Coda File System

Re: Venus mount problems

From: Jan Harkes <jaharkes_at_cs.cmu.edu>
Date: Fri, 11 Mar 2011 16:31:41 -0500
On 02/22/2011 08:26 AM, Dennis Nasarov wrote:
> I'm running Coda 6.9.4 on FreeBSD 8.1 boxes. After reboot, venus does not work, and is showing this:
> 
> [root_at_n2 /coda]# ls -al
> total 5
> dr-xr-xr-x   1 root  nobody  2048 Feb 22 21:03 .
> drwxr-xr-x  24 root  wheel    512 Feb 20 21:51 ..
> 
> ls: ./cloud.kg: Invalid argument
> lrw-r--r--   1 root  nobody    29 Feb 22 21:10 cloud.kg
> 
> I've tried venus -init from different clients, and still have same problem.

Odd, I hadn't noticed the codalist traffic before.

I don't think the reboot had anything to do with this. From the log it
looks like there is a server-server conflict on the root directory of
the root volume. The client is clearly trying to turn the mountpoint
into a conflict link,

> [ W(13) : 0000 : 21:17:55 ] fsdb::Get: transforming 1.ff000001.1.1
(1.ff000001.1.1) into fake mtpt with Fakeify()

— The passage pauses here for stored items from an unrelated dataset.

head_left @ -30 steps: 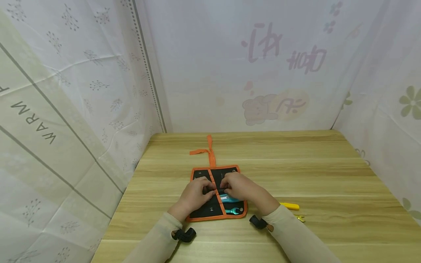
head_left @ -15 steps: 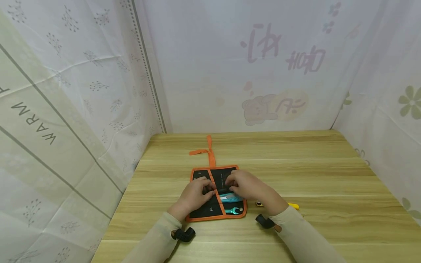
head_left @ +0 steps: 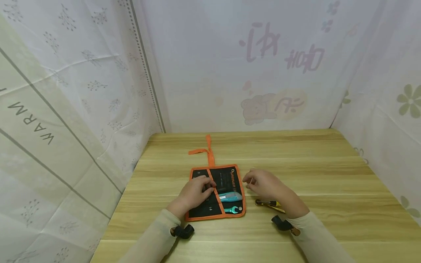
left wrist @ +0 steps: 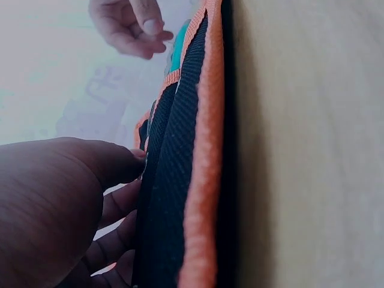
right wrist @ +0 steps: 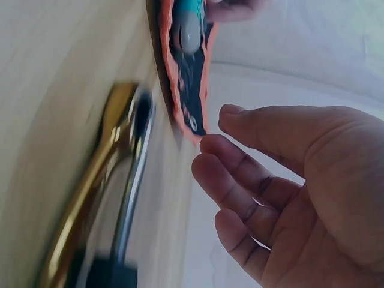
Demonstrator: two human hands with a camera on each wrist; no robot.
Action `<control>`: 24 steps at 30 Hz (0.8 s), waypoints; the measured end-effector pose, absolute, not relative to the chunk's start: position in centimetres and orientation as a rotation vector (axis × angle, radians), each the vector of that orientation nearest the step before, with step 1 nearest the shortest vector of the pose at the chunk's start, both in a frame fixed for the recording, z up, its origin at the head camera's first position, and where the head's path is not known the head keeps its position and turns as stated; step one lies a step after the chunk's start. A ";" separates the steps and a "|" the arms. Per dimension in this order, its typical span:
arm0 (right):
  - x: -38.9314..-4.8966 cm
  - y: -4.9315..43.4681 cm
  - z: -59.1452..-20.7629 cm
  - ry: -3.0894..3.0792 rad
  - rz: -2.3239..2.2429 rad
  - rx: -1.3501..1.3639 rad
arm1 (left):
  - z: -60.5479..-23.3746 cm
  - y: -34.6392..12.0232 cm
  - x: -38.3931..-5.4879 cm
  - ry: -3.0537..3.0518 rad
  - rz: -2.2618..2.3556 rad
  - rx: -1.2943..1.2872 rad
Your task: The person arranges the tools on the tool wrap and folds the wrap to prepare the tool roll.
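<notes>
A black tool pouch (head_left: pixel 200 212) with orange trim lies unrolled on the table. Its pockets hold a teal utility knife (head_left: pixel 231 197) and a teal open-ended wrench (head_left: pixel 232 210). My left hand (head_left: pixel 192 191) lies over the pouch's left half, thumb and fingertips pinching at the orange pocket band. In the left wrist view the thumb tip meets the black cloth (left wrist: pixel 171 156). My right hand (head_left: pixel 264 182) hovers just right of the pouch, fingers loosely bent and holding nothing, as the right wrist view shows. Below it lie a gold-coloured wrench (right wrist: pixel 90 186) and a metal-shafted tool (right wrist: pixel 127 210), partly hidden in the head view.
An orange tie strap (head_left: pixel 211 157) stretches from the pouch's far edge toward the back of the wooden table (head_left: pixel 296 153). Patterned white curtains (head_left: pixel 204 73) hang behind the table and along both sides.
My right hand has moved right, from over the pouch's right half to beside it, uncovering the printed lettering. The left hand has stayed at the pocket band.
</notes>
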State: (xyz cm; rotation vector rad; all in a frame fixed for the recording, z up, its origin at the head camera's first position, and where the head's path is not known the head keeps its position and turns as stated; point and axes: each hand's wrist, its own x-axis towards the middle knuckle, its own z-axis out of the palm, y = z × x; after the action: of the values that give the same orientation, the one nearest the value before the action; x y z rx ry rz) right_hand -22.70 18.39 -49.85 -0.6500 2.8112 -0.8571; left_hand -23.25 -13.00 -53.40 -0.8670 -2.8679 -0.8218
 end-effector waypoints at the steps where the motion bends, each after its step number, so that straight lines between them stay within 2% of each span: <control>1: -22.6 18.8 -49.9 2.812 -0.870 -0.627 | -53.4 -13.0 -23.3 -2.865 -0.818 -0.866; 18: -22.1 26.1 -51.1 2.805 -1.022 -0.521 | -53.7 -13.0 -23.7 -2.852 -0.788 -0.850; 24: -21.7 28.0 -51.5 2.777 -1.058 -0.564 | -53.8 -13.0 -23.7 -2.852 -0.773 -0.849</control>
State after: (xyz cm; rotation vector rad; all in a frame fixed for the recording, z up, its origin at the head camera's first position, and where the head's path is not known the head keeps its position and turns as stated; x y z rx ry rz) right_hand -21.66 27.98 -51.50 -0.5638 2.7771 -1.0583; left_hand -23.72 -13.01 -53.82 -0.8494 -2.8522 -0.7734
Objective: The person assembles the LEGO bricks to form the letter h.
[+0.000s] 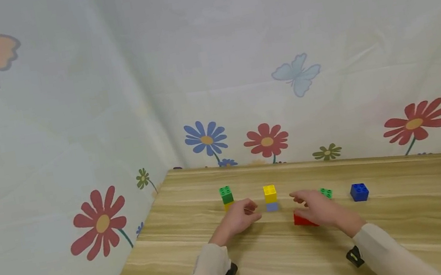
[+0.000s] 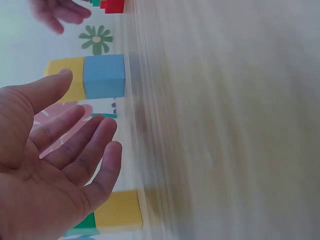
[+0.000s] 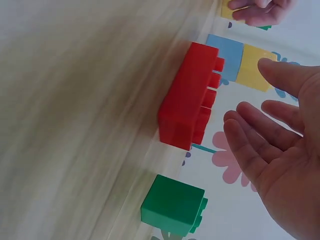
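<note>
A yellow block (image 1: 270,193) sits on top of a light blue block (image 2: 104,76) in the middle of the table, between my hands. My left hand (image 1: 239,217) hovers to the left of this stack with fingers loosely bent and nothing in them. Just behind it, a green block (image 1: 226,195) stands on another yellow block (image 2: 118,210). Over a long red block (image 1: 304,219) hangs my right hand (image 1: 320,207), its fingers apart from the block in the right wrist view. A single green block (image 3: 173,204) lies beyond that hand, partly hidden in the head view.
A dark blue block (image 1: 359,192) lies to the right on the wooden table (image 1: 283,262). Behind and at the left, a white cloth (image 1: 208,62) printed with flowers and butterflies borders the table. Black straps (image 1: 355,256) show at both wrists.
</note>
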### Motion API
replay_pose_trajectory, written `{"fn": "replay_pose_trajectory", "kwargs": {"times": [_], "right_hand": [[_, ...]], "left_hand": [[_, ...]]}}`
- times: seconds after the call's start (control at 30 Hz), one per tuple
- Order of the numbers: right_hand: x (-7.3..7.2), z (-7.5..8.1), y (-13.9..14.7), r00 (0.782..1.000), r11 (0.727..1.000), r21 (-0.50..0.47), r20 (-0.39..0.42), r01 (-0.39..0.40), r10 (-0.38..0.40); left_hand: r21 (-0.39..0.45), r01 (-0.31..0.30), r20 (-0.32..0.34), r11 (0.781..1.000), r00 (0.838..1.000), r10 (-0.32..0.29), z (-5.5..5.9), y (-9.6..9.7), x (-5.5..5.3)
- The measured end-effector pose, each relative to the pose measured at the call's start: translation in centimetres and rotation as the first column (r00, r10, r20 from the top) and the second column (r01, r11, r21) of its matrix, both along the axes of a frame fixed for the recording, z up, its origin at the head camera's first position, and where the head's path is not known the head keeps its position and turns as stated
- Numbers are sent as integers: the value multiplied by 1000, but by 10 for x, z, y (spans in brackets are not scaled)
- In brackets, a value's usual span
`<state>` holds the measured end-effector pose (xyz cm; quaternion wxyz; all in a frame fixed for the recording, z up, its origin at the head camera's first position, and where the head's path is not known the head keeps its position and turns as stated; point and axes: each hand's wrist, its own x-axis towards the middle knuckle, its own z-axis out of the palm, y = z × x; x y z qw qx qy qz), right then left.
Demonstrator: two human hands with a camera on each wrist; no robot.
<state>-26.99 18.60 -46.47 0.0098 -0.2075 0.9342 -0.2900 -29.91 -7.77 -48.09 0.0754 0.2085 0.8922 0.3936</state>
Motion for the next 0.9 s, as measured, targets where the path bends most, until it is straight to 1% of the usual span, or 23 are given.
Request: {"fn": "replay_pose_trajectory", "kwargs": {"times": [0.17, 0.23, 0.37, 0.47, 0.57, 0.63, 0.73, 0.83, 0.9], "right_hand": [[8, -2, 3, 1000, 997, 79, 11, 1, -2], [9, -3, 5, 1000, 993, 115, 3, -4, 4], [12, -6, 9, 1000, 984, 179, -16, -12, 15], [13, -8, 12, 1000, 982, 190, -21, -19, 24], [13, -12, 14, 999, 983, 181, -26, -27, 33], [13, -14, 16, 999, 982, 184, -35, -29, 36], [13, -15, 17, 999, 983, 182, -36, -32, 39], [14, -16, 17, 999, 983, 178, -25, -37, 42], [14, -17, 16, 999, 984, 174, -14, -41, 44]], "left_hand": [[33, -39, 2, 999, 999, 39, 1, -12, 8], [37, -57, 9, 998, 998, 57, 1, -18, 10], [38, -76, -2, 996, 997, 76, 1, -31, 12], [44, -92, -11, 995, 996, 93, 1, -42, 12], [45, -129, -5, 991, 992, 129, 2, -52, 12], [40, -150, -16, 988, 988, 151, 2, -58, 10], [35, -194, -25, 980, 980, 195, 4, -65, 7], [19, -239, -52, 971, 969, 240, 5, -70, 5], [9, -267, -49, 964, 962, 267, 6, -72, 3]]}}
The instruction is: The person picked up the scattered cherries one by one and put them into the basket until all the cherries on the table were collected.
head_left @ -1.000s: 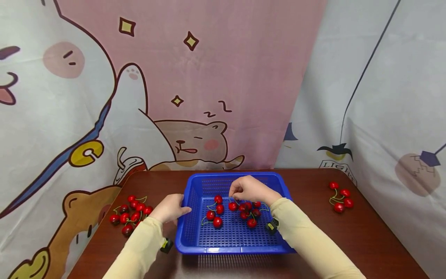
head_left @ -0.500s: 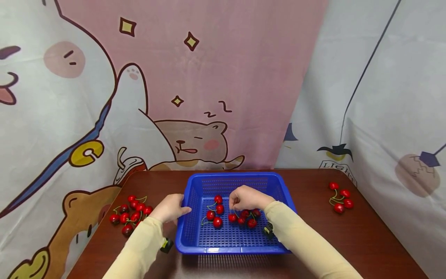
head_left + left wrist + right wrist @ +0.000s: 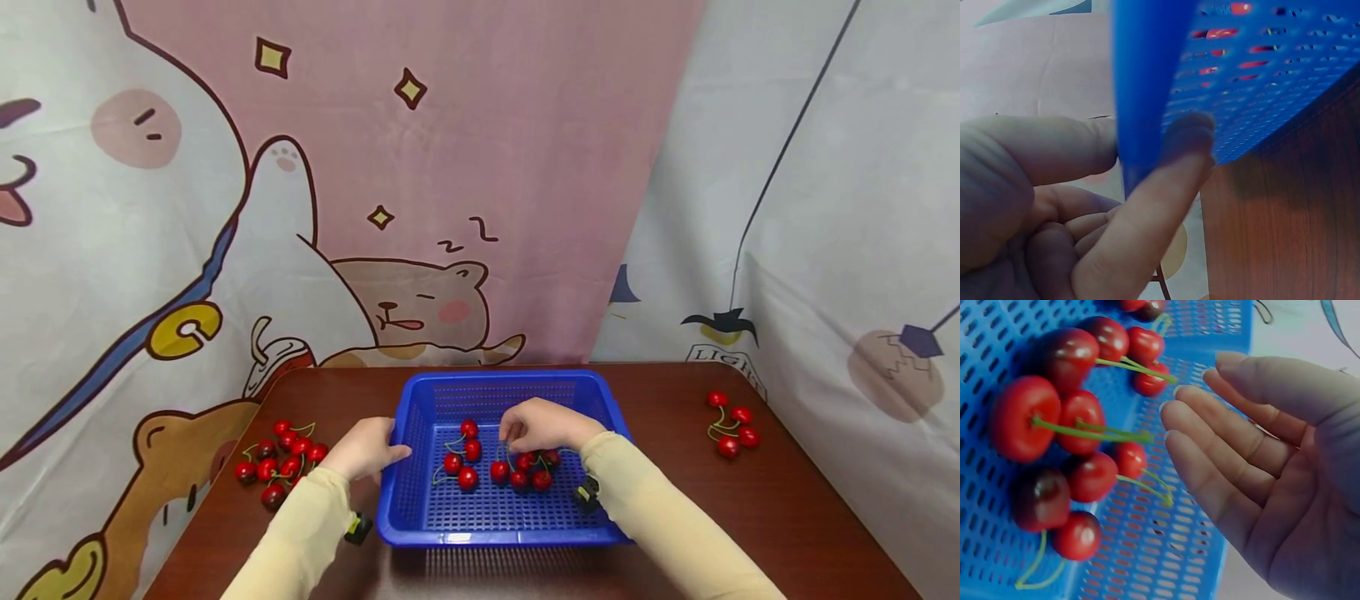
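Note:
A blue plastic basket (image 3: 504, 539) sits on the table with red cherries on its perforated floor. My left hand (image 3: 366, 448) pinches the basket's left rim (image 3: 1144, 81) between thumb and fingers. Inside the basket, my right hand (image 3: 546, 425) hovers over the right-hand cluster of cherries (image 3: 519, 480). Its fingers (image 3: 1200, 465) are loosely bent with nothing between them, and the green stems (image 3: 1094, 432) end just short of the fingertips. Left of that cluster lie several more stemmed cherries (image 3: 468, 477). The right hand hides part of the cluster in the head view.
A heap of cherries (image 3: 289, 468) lies on the brown table (image 3: 667, 400) left of the basket, partly behind the left forearm. Another small group of cherries (image 3: 748, 437) rests on the right side. A cartoon-printed curtain (image 3: 480, 167) hangs behind the table.
My right hand has lowered cherries onto the cluster in the basket, let them go, and shifted slightly right. The left hand stays on the rim.

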`<state>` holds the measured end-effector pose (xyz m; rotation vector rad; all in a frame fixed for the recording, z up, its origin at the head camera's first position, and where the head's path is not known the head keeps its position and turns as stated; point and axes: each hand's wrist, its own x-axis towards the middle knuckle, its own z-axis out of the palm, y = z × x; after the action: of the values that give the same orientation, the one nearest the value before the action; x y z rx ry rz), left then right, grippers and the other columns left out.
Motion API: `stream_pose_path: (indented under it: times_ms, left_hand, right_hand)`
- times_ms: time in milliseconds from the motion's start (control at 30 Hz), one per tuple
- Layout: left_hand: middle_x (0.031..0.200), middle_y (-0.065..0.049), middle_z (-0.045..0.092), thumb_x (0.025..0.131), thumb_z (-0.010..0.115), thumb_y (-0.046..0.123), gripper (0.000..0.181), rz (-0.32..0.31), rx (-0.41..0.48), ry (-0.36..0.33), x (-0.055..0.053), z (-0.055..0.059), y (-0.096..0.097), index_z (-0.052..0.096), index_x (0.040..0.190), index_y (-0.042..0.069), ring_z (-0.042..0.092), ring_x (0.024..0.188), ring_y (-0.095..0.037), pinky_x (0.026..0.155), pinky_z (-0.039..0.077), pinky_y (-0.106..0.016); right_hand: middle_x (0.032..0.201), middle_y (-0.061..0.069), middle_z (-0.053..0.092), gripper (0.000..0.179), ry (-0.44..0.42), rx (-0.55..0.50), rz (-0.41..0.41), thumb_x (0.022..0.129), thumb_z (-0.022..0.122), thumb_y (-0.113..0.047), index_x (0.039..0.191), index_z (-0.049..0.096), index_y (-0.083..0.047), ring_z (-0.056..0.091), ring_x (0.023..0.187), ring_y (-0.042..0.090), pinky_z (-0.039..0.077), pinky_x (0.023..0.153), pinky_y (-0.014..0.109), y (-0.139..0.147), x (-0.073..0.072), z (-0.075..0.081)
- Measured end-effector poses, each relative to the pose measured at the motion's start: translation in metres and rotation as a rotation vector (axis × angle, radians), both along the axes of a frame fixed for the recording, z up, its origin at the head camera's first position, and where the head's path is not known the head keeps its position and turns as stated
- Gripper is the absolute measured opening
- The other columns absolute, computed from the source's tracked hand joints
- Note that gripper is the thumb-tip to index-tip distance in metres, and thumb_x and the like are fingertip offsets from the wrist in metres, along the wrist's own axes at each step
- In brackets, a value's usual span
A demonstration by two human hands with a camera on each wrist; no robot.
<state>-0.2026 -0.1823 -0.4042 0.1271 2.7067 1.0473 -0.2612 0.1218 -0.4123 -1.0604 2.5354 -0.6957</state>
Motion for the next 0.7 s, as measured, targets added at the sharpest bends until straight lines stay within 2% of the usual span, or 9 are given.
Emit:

Conflicts on volume roots are tricky to begin with, on the root of a
realm's tree introduces an extra level of pain. There is probably a bad
interaction between the FreeBSD kernel module and venus. I know I had
issues with conflicts on volume roots on Linux, but its directory cache
also successfully hides problems sometimes when the parent-child linkage
between directories isn't completely kosher. Still it could be that this
is a problem on Linux as well.

So it isn't totally surprising that a conflict on a realm root is
problematic. Our realm actually has a top-level volume that almost never
gets updated, it just contains mountpoints for 2nd level volumes
(project/home/tmp/etc.) that in turn hold the mounts for individual
project and user volumes. This way when a new user or project volume is
added it only affects a 2nd level volume and a conflict there won't
cause the whole realm to become inaccessible.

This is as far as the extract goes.